Vincent Le Gouic explains, “Pizza is the best-selling fast food in France. As a nation, we consume 16 pizzas for every hamburger. We need to be up to date in terms of the customer experience, especially as almost all our customers now have tablets and smartphones. As a consequence, they expect to be able to interact with other screens in exactly the same way. Therefore, we contacted Eurocomposant with a view to offering a touch screen enabled version of Pizzadoor.”

Delphine Haton, of Eurocomposant, explains the challenging nature of the application. “The quality of the touch performance and the dependability of the screens needed to be very high, as snack foods such as pizzas can often be impulse purchases and customers will walk away if the interaction with the system is unreliable or difficult.”

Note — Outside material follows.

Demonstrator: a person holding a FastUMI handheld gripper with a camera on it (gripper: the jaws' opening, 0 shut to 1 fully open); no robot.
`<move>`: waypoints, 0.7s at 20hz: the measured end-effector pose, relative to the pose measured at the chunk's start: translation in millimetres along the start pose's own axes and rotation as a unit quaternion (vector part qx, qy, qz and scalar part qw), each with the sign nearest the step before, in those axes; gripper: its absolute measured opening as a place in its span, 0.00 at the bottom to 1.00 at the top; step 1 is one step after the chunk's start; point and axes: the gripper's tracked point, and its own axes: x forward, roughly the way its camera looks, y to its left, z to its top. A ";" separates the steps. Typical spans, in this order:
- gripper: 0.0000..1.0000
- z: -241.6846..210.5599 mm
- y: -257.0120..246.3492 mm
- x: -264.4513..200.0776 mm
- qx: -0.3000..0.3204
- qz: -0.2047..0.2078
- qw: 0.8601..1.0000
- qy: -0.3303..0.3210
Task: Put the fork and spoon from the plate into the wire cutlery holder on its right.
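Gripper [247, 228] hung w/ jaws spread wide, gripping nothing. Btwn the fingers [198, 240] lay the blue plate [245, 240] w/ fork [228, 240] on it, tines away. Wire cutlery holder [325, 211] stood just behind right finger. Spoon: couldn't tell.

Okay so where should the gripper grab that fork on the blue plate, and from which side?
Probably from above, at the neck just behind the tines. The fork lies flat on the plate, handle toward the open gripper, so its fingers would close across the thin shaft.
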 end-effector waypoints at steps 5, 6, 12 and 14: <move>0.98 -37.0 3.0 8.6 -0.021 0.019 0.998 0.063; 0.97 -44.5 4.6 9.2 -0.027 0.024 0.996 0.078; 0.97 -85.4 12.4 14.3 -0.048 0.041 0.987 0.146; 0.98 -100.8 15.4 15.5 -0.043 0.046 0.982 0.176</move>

Zytronic ticked all of the boxes for Adial, explained Delphine Haton, “Zytronic provides an outstanding solution for this kind of self-service application. We have had considerable experience of using its touchscreens in outdoor, public locations, exposed to the weather, extreme temperatures and the risk of vandalism and abuse. The quality of its touch performance is also exceptional – they genuinely provide a tablet-like performance, even on a large format touch screen.”

PROFIT: PIE CHART

Mr Le Gouic continues, “The touch screen enabled version of Pizzadoor has proved extremely popular, and now accounts for the majority of the machines sold.”

Zytronic provided a 31.5-inch diagonal, dual-touch Zybrid touch sensor featuring a durable 6mm thick anti-glare glass, with a custom printed black border. Zytronic also laminates UV blocking and IR blocking filters to the rear of the touchscreens for the purely outdoor version of the pizza vending machine, enhancing the protection for the LCD behind.

As a consequence of the success of the touchscreen enabled Pizzadoor vending machine, Adial’s revenue has grown by over 30% per annum over the last four years.